- Born: October 12, 1933
- Died: September 6, 2019 (aged 85)
- Occupations: Dancer; choreographer;

= Terry Sendgraff =

American dancer and choreographer

Terry Sendgraff was an American modern dancer and choreographer known as the founder of the Motivity dance method. She is often credited as being the founder of modern aerial dance.

== Biography ==
Sendgraff moved to San Francisco in 1971 and began teaching aerial dance. At that time, an aerial dance scene had not been established on the West Coast. In 1975 she introduced her aerial dance method and performance style, called Motivity, into her classes. During that time she co-founded Skylight Studio in Berkeley, California alongside Ruth Zaporah. She is credited as being the founder of modern aerial dance.

Sendgraff obtained a bachelor's degree in Clinical Psychology from John F. Kennedy University in 1986.

In 1978 she founded Fly By Night, the first women's trapeze dancing troupe in the United States. In 1980 she founded the Motivity Company. In 1991 she founded Women Walking Tall Stilting Troupe, which performed with her as the director until 1994.

Sendgraff was a featured artist and faculty member at the Annual International Aerial Dance Festival in Boulder, Colorado from 1999 until 2005.

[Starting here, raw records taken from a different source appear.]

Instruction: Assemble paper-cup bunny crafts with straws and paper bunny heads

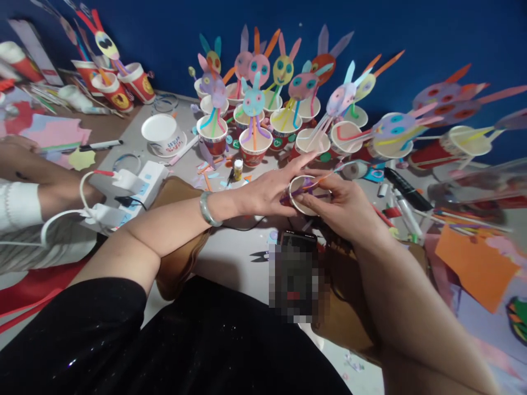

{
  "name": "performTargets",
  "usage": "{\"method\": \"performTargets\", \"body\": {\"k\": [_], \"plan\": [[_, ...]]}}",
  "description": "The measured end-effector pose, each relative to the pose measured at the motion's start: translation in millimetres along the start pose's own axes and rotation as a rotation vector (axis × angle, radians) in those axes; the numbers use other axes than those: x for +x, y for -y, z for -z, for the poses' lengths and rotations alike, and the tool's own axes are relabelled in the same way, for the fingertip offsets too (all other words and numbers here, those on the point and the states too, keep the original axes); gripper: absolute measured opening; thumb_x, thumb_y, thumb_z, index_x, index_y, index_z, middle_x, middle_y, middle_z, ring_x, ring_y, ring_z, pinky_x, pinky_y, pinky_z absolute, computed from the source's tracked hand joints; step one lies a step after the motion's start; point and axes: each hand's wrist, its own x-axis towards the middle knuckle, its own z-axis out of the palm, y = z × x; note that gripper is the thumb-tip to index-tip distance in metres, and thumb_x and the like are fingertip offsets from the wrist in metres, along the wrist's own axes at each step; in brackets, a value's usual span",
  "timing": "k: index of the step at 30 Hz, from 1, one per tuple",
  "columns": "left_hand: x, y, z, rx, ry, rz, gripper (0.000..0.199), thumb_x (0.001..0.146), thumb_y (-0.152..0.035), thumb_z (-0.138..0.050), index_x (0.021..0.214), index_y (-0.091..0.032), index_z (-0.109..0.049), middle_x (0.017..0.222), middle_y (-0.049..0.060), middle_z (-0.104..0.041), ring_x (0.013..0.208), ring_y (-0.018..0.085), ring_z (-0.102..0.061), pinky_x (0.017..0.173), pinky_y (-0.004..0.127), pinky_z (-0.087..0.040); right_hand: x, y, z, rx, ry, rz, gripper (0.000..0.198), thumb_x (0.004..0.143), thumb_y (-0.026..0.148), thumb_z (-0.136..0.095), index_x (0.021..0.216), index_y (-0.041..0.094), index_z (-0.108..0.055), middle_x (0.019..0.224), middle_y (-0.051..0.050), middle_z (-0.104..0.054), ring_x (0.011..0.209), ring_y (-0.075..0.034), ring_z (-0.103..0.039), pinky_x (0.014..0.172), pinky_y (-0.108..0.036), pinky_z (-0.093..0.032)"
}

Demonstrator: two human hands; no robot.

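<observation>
A paper cup (298,186) tilts toward me between both hands, with purple and orange strips inside its rim. My left hand (263,192), with a bangle (209,209) at the wrist, wraps the cup's left side, its index finger stretched forward. My right hand (343,203) grips the cup's right side, thumb inside the rim; whether it also pinches a strip cannot be made out. Just beyond stand several red paper cups (253,153) bearing paper rabbit heads (253,101) on coloured strips. A small yellow-labelled bottle (237,170) stands near my left hand.
Below the hands lie a phone (293,274) and small scissors (259,256). A power strip (144,189) with plugged cables is at left, beside another person's arm (53,186). A white cup (160,134) stands behind it. Markers (407,189) and orange paper (477,266) lie at right.
</observation>
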Motion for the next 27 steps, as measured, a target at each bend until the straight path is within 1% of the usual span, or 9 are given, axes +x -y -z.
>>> {"method": "performTargets", "body": {"k": [3,5,7,9,11,13,16,21,27], "plan": [[-0.1,1.9,-0.7,-0.015,-0.052,0.011,0.106,0.076,-0.057,-0.083,0.164,-0.029,-0.031,0.164,0.015,-0.047,0.146,0.038,-0.052,0.119,0.056,-0.047,-0.7,2.4,6.6,0.039,-0.029,-0.050,0.011,0.089,0.026,-0.072,0.098,0.023,-0.078,0.112,-0.005,-0.081,0.107,-0.024,-0.074,0.103,-0.043,-0.056],[-0.3,1.7,0.4,-0.011,-0.097,0.049,0.097,0.073,-0.058,-0.085,0.156,-0.028,-0.044,0.154,0.016,-0.057,0.133,0.036,-0.061,0.111,0.054,-0.053,-1.7,4.5,12.4,0.050,-0.060,-0.085,0.011,0.088,0.027,-0.073,0.097,0.022,-0.079,0.105,-0.005,-0.082,0.099,-0.022,-0.074,0.096,-0.040,-0.058],[-0.5,-0.1,2.6,-0.008,-0.111,0.104,0.078,0.072,-0.058,-0.086,0.140,-0.028,-0.059,0.134,0.014,-0.069,0.114,0.031,-0.068,0.100,0.051,-0.058,-3.5,5.9,18.2,0.060,-0.078,-0.120,0.011,0.087,0.029,-0.074,0.095,0.022,-0.078,0.099,-0.004,-0.082,0.092,-0.021,-0.074,0.088,-0.037,-0.059],[-0.6,-3.0,4.8,-0.025,-0.087,0.151,0.055,0.075,-0.056,-0.084,0.119,-0.028,-0.068,0.112,0.009,-0.075,0.098,0.026,-0.069,0.089,0.046,-0.060,-6.0,6.7,22.8,0.064,-0.098,-0.137,0.011,0.087,0.029,-0.074,0.092,0.021,-0.078,0.096,-0.003,-0.082,0.089,-0.019,-0.073,0.085,-0.035,-0.059],[-0.4,-6.0,5.9,-0.062,-0.046,0.182,0.034,0.081,-0.050,-0.080,0.103,-0.026,-0.070,0.098,0.006,-0.076,0.090,0.022,-0.070,0.084,0.042,-0.060,-8.7,7.1,25.6,0.057,-0.117,-0.137,0.012,0.087,0.029,-0.075,0.093,0.020,-0.078,0.095,-0.003,-0.082,0.088,-0.018,-0.073,0.087,-0.034,-0.058],[0.2,-8.7,6.2,-0.089,-0.024,0.202,0.023,0.085,-0.042,-0.076,0.095,-0.023,-0.071,0.092,0.006,-0.076,0.087,0.021,-0.071,0.083,0.041,-0.060,-10.7,8.0,26.9,0.046,-0.117,-0.138,0.014,0.089,0.030,-0.076,0.096,0.018,-0.080,0.097,-0.003,-0.082,0.090,-0.018,-0.073,0.089,-0.036,-0.058],[1.4,-12.1,6.8,-0.091,0.008,0.232,0.018,0.086,-0.038,-0.075,0.091,-0.021,-0.071,0.090,0.007,-0.077,0.089,0.023,-0.072,0.084,0.041,-0.060,-12.1,10.6,27.9,0.018,-0.098,-0.137,0.015,0.091,0.029,-0.077,0.098,0.018,-0.082,0.098,-0.002,-0.083,0.095,-0.018,-0.074,0.093,-0.037,-0.058],[2.9,-18.4,10.7,-0.056,0.032,0.239,0.026,0.086,-0.047,-0.075,0.090,-0.022,-0.071,0.090,0.006,-0.077,0.089,0.024,-0.073,0.086,0.042,-0.060,-13.1,15.0,29.6,-0.031,-0.071,-0.145,0.022,0.094,0.033,-0.076,0.109,0.019,-0.081,0.112,0.000,-0.083,0.110,-0.021,-0.075,0.098,-0.039,-0.056],[3.0,-25.1,13.9,0.011,0.092,0.185,0.026,0.090,-0.053,-0.068,0.092,-0.028,-0.070,0.093,0.006,-0.076,0.085,0.025,-0.068,0.085,0.047,-0.058,-16.4,16.5,30.3,0.031,-0.069,-0.167,0.034,0.092,0.047,-0.077,0.109,0.018,-0.081,0.116,-0.002,-0.083,0.116,-0.025,-0.074,0.097,-0.043,-0.058]]}}
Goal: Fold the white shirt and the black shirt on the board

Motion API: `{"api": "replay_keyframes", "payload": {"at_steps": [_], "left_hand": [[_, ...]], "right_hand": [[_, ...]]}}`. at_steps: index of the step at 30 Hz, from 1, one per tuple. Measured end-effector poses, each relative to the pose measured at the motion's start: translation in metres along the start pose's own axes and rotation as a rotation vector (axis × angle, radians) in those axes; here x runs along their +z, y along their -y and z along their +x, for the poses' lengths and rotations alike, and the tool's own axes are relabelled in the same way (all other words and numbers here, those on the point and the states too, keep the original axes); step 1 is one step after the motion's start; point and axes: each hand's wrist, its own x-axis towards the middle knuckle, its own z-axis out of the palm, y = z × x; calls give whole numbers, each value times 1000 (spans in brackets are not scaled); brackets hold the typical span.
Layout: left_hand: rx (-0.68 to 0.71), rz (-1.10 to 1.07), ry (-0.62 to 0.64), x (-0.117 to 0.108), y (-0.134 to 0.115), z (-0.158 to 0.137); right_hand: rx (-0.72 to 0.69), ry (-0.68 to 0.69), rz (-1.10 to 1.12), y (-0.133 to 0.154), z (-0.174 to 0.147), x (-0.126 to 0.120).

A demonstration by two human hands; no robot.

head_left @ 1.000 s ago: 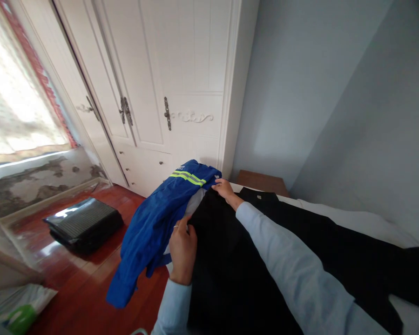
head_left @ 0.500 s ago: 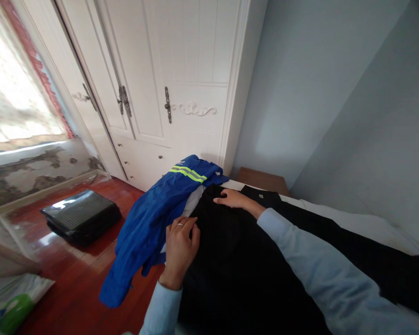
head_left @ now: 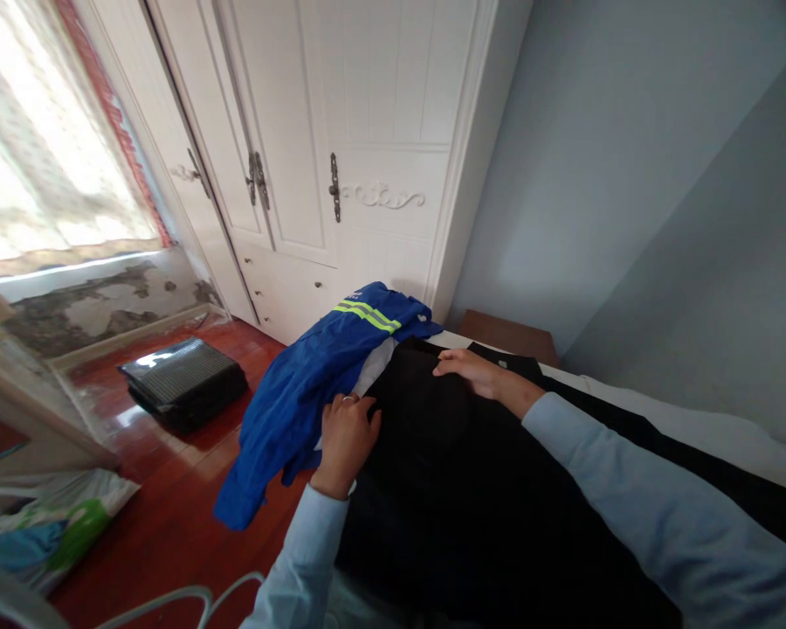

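A large black garment (head_left: 485, 507) lies spread in front of me; its exact kind does not show. At its left edge, my left hand (head_left: 348, 441), with a ring on one finger, is closed on the dark cloth. My right hand (head_left: 472, 371) has its fingers bent onto the upper part of the same garment, pinching the fabric; the fingertips are partly lost against the black. A blue jacket (head_left: 301, 376) with a yellow-green and grey stripe is just beyond my left hand, its sleeve hanging over the edge.
Another black piece of clothing (head_left: 603, 419) stretches along the white bedding (head_left: 713, 428) on the right. Behind stand a white wardrobe (head_left: 393, 114) and a brown wooden piece (head_left: 507, 336). On the red floor (head_left: 203, 489) are a black wrapped package (head_left: 183, 384) and a plastic bag (head_left: 72, 515).
The view has swung slightly left, so everything sits further right. My right hand's fingers have bent more on the black garment; my left hand stays at its edge.
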Motion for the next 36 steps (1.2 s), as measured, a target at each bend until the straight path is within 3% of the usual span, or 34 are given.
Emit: {"api": "replay_keyframes", "payload": {"at_steps": [3, 7, 11, 15, 17, 24, 28, 31, 33, 36], "left_hand": [[-9, -1, 11, -1, 0, 0], [-11, -12, 1, 1, 2, 0], [-16, -43, -4, 1, 3, 1], [-28, -63, 3, 1, 4, 2], [-30, -67, 4, 2, 4, 3], [-63, -50, 14, 1, 0, 4], [-99, 25, -106, -2, -15, 7], [14, -38, -172, 0, -28, 13], [102, -98, -143, 5, -32, 18], [108, -120, -57, 18, -32, 23]], "right_hand": [[212, 12, 247, -8, -2, 1], [370, -16, 246, -18, -9, 4], [268, 7, 140, -20, -11, 5], [-92, -316, -11, -23, -5, -3], [-183, -425, -106, -27, -3, -9], [-20, -455, -352, -35, -1, -19], [-17, -370, -438, -23, 18, -11], [-54, -343, -465, -12, 41, 2], [-62, -335, -479, -7, 55, 11], [-59, -327, -492, -4, 71, 20]]}}
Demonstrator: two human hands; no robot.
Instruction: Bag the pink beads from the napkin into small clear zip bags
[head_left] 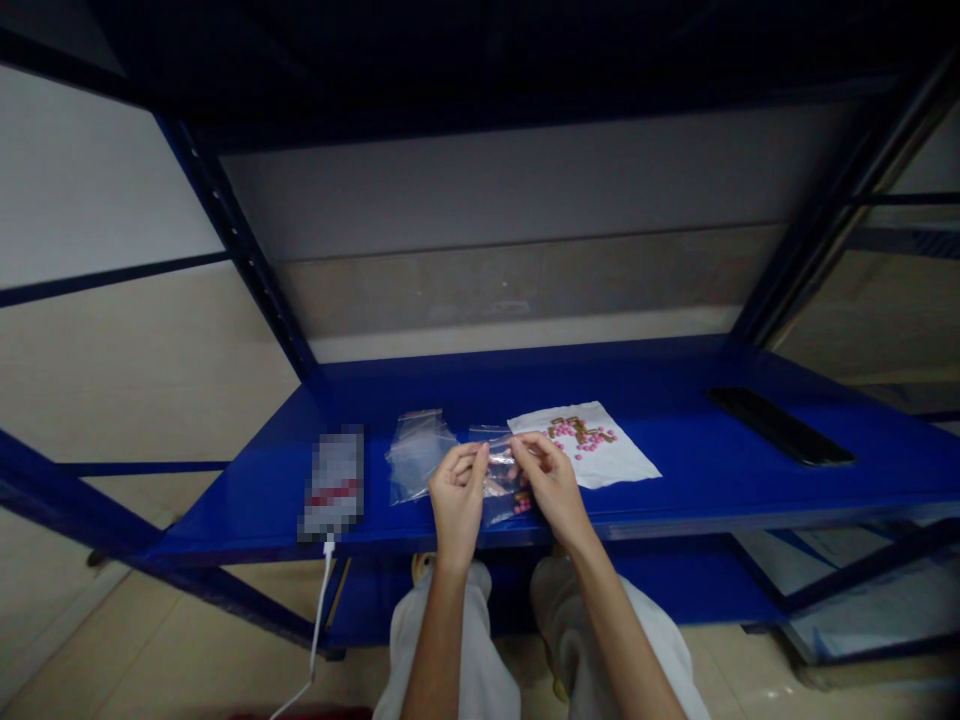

She was a recipient of the Isadora Duncan Solo Performance Award in 1989, the Choreographer's Fellowship from the National Endowment of the Arts and the Artists Residencies from the California Arts Council in 1993 and 1994, the Independent Artists Award from Oakland Crafts and Cultural Arts in 1999 and 2001, and the Isadora Duncan Sustained Achievement Award in 2005.

In 2000 she was featured in the documentary Artists in Exile: A Story of Modern Dance in San Francisco.

She is a breast cancer survivor.

She died in 2019 after a long illness.